[Start of Attachment]

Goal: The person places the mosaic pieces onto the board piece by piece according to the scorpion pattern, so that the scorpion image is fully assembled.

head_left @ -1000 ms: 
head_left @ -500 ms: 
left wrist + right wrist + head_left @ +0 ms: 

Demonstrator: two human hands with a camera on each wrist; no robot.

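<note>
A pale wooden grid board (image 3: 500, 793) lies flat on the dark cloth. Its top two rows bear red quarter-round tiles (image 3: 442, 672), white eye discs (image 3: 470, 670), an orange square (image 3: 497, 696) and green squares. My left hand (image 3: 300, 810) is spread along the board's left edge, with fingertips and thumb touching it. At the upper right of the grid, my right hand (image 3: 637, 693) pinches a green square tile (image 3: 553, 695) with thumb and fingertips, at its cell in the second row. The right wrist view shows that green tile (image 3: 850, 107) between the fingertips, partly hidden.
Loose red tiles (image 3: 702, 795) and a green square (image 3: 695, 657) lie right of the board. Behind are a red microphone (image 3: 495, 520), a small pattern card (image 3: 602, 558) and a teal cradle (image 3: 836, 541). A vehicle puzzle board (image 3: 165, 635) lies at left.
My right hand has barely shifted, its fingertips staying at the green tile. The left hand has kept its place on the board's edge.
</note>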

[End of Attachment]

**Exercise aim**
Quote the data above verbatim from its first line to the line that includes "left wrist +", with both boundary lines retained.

**Answer space**
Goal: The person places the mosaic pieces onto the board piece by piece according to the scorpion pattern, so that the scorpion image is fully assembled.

head_left @ -1000 ms: 
head_left @ -500 ms: 
left wrist + right wrist + head_left @ +0 ms: 

There is nothing else to add to the answer.